After World War Two, Turing lived in a very difficult time. He was a homosexual at a time when homosexuality and associated acts were illegal. In 1952, there were five times more charges for homosexuality that pre-1939. This was almost certainly a result of the belief that moral standards had dropped during World War Two and that society had to redress itself.

 

Turing also lived in the early years of the Cold War. This created a feeling of paranoia throughout most western societies where, America, for example, experienced the ‘Red Scare’.

 

In 1952, Turing had published his groundbreaking “Computing Machinery and Intelligence”, which many believe underpins current developments in the world of computing. However, his life was turned upside down by his social life. Turing spent some of his spare time in what was considered the gay district of Manchester.
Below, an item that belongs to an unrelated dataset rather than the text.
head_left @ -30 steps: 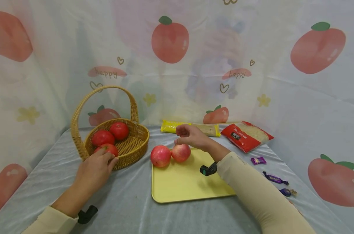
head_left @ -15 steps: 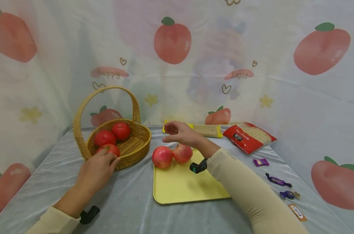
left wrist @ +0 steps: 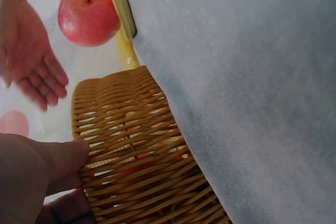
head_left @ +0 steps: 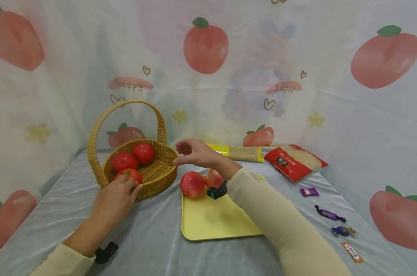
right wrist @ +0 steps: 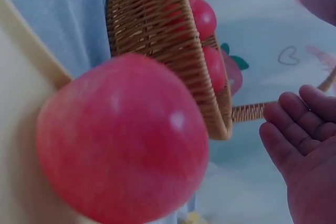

He befriended a man called Arnold Murray. They spent time at Turing’s house. One of Murray’s associates burgled Turing’s house and Turing informed the police. He somewhat naively announced to the investigating officers that the reason that Murray’s friend had burgled the house was because he was having a sexual relationship with Murray and presumably Murray fed back to his associate what was in the house and how it could be best broken into.

 

Turing was intelligent to know that homosexuality was illegal at the time. Yet he openly told the police that he had broken the law. No one will ever know why he did this. Both Turing and Murray were arrested and charged with gross indecency. The newspapers of the time, totally ignorant of what Turing had achieved in World War Two, portrayed him as a pervert. Turing was given a simple choice – prison or what was effectively chemical castration – an attempt to take away his libido. Turing was given a course of stilboestrol, a synthetic version of the female hormone oestrogen. The process physically charged him and he began to grow breasts. It did not destroy his libido but reduced it. However, the whole experience clearly affected his mental capacity. Notes taken by his psychiatrist Franz Greenbaum indicated that Turing became more and more mentally unsettled as his ‘treatment’ progressed. He had spent many of his years in some form of institution – Sherborne, Cambridge, Bletchley Park – and now he clearly found it difficult to work outside of the clear and specific boundaries found within institutions. Turing may well have found it difficult to comprehend how vicious life could be outside of the life he had previously experienced. He was also a victim of his time. In America, Senator George McCarthy rose to national fame with his attacks on communists and ‘reds under the bed’. McCarthy also included homosexuals in his attacks:

 

“The pervert is easy prey to the blackmailer.” (McCarthy)

 

The UK was already reeling after the exposé of Guy Burgess – a Cambridge graduate who was also a homosexual. As Turing’s extremely important work done during World War Two was obviously known to the authorities, they would have viewed him as a security risk. His prosecution for homosexuality had led to the immediate withdrawal of his security clearance and he was no longer required for cryptology consultancy work at GCHQ. Turing admitted to Greenbaum: “I know that they have been watching my house. I wish they’d leave me alone.”

 

On June 8th 1954 Turing’s body was found in his bed by his housekeeper. A report stated that he had killed himself on June 7th 1954 with cyanide. Turing’s body was cremated on June 12th 1954.

 

In September 2009, the then Prime Minister Gordon Brown, on behalf of the government, made a public apology to Alan Turing and his family. He said:

 

“We are sorry. You deserved so much better.”